In an increasingly complex data landscape, companies need robust and enterprise-grade data architecture to drive competitive advantage. This article explains what data architecture entails, why it matters, how to develop it, emerging trends and recommended steps to get started.
The Data Deluge and Associated Challenges
Today every company is reckoning with explosive data growth from an ever expanding multitude of sources – IoT sensors, cloud SaaS apps, social media channels, customer engagement systems and more.
While data holds tremendous potential value, significant investment is needed to store, prepare, integrate, analyze and activate it. Without strong data architecture, organizational data ecosystems get complex and chaotic very quickly. This leads to common issues like:
- Data silos with no single source of truth
- Multiple versions of customer or product data
- Analytics limited to a small subset of available data
- Hard to onboard new data sources or implement new use cases
- Costly data management without commanding benefits
These end up hampering fact-based decision making, lowering operational efficiency and delaying responses to market changes.
What is Data Architecture and Why it Matters Now
Data architecture provides the critical foundation to avoid such data swamp scenarios and accelerate returns from data investments. It codifies structures, practices, technologies and capabilities needed to optimally acquire, organize, distribute and leverage data across the enterprise.
Well architected data landscapes allow easier analysis of integrated historical and newly emerging data. They prime organizations for advanced applications like AI/ML modeling, optimization and simulation. As per IDC, data-centric companies are 2X more likely to report better business outcomes.
Key Elements of a Modern Data Architecture
Though specifics vary for companies, robust data architectures have some common components:
Data Generation and Acquisition
Architectural guidelines and pipelines to ingest batch or streaming data from authorized sources consistently into landing zones.
Data Storage and Management
Foundational data repositories providing storage, organization, backup, access and integration – like data warehouses, lakes and marts.
Data Access and Movement
Standardized controlled mechanisms enabling discovery and movement of data to various applications via pipelines, service buses, catalogs etc.
Analytics and Activation
Enable data consumption for business insights across reporting, exploratory analytics, statistical modeling and machine learning use cases.
Data Governance
Consistent organizational mechanisms involving people, processes and tools to manage data as an enterprise asset.
Security and Compliance
Embed policies, access controls, auditing mechanisms and tools to ensure regulatory compliance and prevent unauthorized access.

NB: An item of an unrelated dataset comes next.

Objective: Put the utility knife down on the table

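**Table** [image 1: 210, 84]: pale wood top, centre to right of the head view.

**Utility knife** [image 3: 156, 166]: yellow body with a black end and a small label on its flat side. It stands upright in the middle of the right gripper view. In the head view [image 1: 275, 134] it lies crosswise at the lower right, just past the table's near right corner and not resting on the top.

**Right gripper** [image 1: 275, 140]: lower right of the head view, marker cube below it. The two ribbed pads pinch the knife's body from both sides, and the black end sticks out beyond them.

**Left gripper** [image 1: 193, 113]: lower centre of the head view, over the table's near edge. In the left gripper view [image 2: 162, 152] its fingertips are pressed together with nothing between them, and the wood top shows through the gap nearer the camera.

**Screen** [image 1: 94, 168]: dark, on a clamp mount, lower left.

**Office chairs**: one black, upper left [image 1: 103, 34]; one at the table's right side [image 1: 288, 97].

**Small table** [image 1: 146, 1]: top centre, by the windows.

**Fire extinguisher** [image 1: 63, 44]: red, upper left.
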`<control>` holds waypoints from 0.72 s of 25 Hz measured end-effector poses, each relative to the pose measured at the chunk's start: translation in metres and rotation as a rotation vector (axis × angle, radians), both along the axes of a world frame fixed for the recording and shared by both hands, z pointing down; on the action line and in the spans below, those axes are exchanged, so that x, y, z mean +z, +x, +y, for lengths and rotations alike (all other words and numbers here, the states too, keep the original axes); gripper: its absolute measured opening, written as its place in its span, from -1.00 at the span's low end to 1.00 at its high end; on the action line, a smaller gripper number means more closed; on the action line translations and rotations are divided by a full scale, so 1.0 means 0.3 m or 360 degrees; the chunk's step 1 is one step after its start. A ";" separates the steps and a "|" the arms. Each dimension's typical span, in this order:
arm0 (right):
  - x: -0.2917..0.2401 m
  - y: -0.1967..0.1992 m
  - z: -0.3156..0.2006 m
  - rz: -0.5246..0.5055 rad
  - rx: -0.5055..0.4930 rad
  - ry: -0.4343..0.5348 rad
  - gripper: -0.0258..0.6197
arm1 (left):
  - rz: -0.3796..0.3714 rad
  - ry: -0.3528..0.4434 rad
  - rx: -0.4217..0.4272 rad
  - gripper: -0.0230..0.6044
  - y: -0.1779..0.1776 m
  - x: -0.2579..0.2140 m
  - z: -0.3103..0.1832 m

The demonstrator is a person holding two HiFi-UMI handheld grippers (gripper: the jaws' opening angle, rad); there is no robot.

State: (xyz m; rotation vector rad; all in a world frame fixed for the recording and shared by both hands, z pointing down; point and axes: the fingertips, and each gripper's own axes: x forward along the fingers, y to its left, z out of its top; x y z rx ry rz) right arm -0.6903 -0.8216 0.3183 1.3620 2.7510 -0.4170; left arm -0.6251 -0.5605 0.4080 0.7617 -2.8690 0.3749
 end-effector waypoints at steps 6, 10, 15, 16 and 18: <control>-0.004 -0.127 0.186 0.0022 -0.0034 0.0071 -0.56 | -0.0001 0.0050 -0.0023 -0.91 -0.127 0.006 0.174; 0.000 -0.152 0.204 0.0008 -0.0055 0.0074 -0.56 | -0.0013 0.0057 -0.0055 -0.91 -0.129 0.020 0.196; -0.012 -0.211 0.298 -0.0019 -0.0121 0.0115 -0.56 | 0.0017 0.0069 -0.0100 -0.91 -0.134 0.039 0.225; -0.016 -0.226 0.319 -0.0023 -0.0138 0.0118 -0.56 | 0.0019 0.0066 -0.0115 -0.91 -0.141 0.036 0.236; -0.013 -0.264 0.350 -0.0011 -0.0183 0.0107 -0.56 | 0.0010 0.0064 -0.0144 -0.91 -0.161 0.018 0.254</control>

Key Steps for Developing Enterprise Data Architecture
While data architecture efforts need to be tailored, following are best practice steps:
1. Set Data Strategy and Target State Objectives
Define key principles, policies, metrics and capabilities required in envisioned end-state architecture and roadmap.
2. Analyze As-Is Data Landscape
Document existing infrastructure, systems, sources, schema, owners, flows, interdependencies, issues and costs.
3. Design High Level Conceptual Architecture
Map out core components needed for future architecture in conceptual fashion with key data entities and relationships.
4. Create Logical Data Model
Provide abstracted definitions of critical data entities, attributes, interrelationships, flows, security tiers aligned to requirements.
5. Build Physical Data Model
Map logical architecture constructs to actual physical data stores, pipelines, movement processes, security and access mechanisms.
6. Prioritize and Implement Iteratively
Roll out architectural components iteratively based on business impact, starting with foundational elements.
7. Refine Architecture Continuously
Keep improving the architecture by monitoring efficacy, soliciting user feedback, introducing new capabilities.
Balancing Flexibility and Governance as Key Priority
Modern data architecture needs to counter two conflicting forces – the need for stability, consistency and governance on one hand and pressure to support flexibility, agility and democratization on the other.
They key is to put in place modular architecture with well controlled integration mechanisms between components like analytical data marts, warehouses and governance hubs. Such Layered Segmented Architectures balance reuse and decentralization – avoiding bottlenecks of central control but preventing uncontrolled proliferation.
Data Architecture is Continuous Journey, Not One-Time Project
It is important not to consider data architecture as a one-time canonical exercise but rather an evolving blueprint adapting to new innovations. For instance, incorporating newer storage approaches like data lakes and graphs, using more automated schema management with machine learning and building cloud-native serverless data platforms need to be part of the roadmap.
Equally important is skilling up, growing and empowering architecture teams for the deep specialization required in modern tech environments. STEM talent with a passion for translating business context into optimal data designs is key to maturing architecture capabilities.
For those starting their data architecture definition exercise, focusing on foundational elements that solve high impact pain points and deliver quick wins is the best path forward rather than boiling the ocean. The journey needs to start now because data waits for no one!